The TMP5X5T1M is a configurable processor for binary morphological and template matching operations. The chips are shown in Figure 1.

The main processing unit of the TMP5X5T1M consists of array of processing element implemented in semi systolic architecture [1]. Sixteen templates can be downloaded into the processor at once, so template replacement can be done very fast. The processor has two image buffers as a source and destination buffer. The data are written and read from image buffer using asynchronous handshaking protocol. Processor's configuration and operation are controlled by setting its instruction registers. The processor can be configured into six parallel configurations, make it enable to perform a broad range of morphological and template matching operations.

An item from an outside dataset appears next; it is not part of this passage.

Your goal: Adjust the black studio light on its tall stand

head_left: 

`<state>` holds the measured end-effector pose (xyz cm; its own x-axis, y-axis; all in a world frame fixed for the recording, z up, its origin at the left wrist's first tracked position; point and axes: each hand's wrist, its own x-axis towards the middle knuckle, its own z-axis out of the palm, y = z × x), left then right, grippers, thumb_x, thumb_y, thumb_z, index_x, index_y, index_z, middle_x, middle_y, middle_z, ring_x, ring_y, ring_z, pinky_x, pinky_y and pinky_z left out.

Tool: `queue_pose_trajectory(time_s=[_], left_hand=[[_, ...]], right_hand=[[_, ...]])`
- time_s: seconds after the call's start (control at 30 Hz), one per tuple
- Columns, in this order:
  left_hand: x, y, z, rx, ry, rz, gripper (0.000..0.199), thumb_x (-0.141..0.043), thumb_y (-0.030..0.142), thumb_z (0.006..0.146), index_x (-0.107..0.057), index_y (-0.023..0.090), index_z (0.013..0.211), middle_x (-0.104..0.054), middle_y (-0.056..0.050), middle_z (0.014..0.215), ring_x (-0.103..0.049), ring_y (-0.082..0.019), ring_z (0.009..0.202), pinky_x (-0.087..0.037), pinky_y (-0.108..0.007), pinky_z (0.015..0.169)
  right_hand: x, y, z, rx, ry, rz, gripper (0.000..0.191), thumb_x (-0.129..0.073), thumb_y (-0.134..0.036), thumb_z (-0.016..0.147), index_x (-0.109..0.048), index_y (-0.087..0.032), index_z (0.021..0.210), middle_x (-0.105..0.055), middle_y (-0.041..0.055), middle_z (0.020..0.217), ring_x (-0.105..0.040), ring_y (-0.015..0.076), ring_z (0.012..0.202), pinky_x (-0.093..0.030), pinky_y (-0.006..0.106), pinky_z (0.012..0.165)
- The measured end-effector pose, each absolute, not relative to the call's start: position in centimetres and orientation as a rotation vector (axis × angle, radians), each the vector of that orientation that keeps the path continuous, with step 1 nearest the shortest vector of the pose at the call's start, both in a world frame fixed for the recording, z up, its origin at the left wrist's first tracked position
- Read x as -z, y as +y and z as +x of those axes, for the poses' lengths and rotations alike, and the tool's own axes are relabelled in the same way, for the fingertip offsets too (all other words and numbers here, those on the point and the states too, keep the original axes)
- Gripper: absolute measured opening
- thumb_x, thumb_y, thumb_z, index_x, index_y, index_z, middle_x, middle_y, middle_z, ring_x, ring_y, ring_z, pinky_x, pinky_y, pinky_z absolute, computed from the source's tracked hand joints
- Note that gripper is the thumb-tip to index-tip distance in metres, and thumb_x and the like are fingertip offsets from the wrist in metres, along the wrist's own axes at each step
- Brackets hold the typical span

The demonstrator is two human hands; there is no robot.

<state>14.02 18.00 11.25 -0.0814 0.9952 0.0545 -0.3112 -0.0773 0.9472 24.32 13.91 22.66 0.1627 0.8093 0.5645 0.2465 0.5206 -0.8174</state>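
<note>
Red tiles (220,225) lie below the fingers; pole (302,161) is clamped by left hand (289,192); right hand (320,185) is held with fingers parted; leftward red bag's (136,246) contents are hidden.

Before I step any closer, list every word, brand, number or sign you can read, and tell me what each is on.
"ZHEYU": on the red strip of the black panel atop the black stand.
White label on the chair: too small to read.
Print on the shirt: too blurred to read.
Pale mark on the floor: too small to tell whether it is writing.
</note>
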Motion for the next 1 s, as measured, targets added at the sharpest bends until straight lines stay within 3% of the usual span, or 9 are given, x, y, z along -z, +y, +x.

The prototype of processor was designed in the FPGA technology and done in the schematic level. The design requires 10.000 logic gates to implement all processor architecture. After verification steps, the design is transferred into 0.8  $\mu m$  CMOS Gate Array technology. Using this technology, processor performance can be improved to 10 MHz clock rates.

Using two processors, configured in parallel, the chip has been tested to perform various types of



Figure 1 TMP5X5T1M Chips

morphological image processing operations such as erosion, dilation, thinning, pruning, opening, closing, etc.

## 2 Processor Architecture

The processor consists of seven main blocks, that are line delay circuit, processing unit, template/don't care buffers, output mode, switch matrix, image buffer controller, and instruction registers. There are also several input-output ports as illustrated in Figure 2. These blocks perform the following functions:

#### Line Delay Circuit

Line delay circuit is used to generate 5 by 5 neighbourhood data for the processing unit. Data input come from the source image buffer in raster scan format. Line delay circuit consists of four 251-bits internal FIFO buffers that can be used to process maximum 256x256 pixels image size. For larger image size, it must use external FIFO buffers that consist of two 1024x4-bit bidirectional RAMs. The line delay circuit also supply delayed image data for the output mode block.

### Processing Unit

Processing unit consists of 105 processing elements configured in semi-systolic array architecture in which similarity measurement between template and image is determined. Similarity measure (SM) between template g and image f in image area A can be expressed as [1]:

$$SM = \sum_{d} \sum fg + \sum_{d} \sum f'g'$$

with:  $\mathbf{f}$  ' and  $\mathbf{g}$  ' are complement of  $\mathbf{f}$  and  $\mathbf{g}$  respectively. The similarity-measure is controlled by setting an appropriate value to the thresholder element.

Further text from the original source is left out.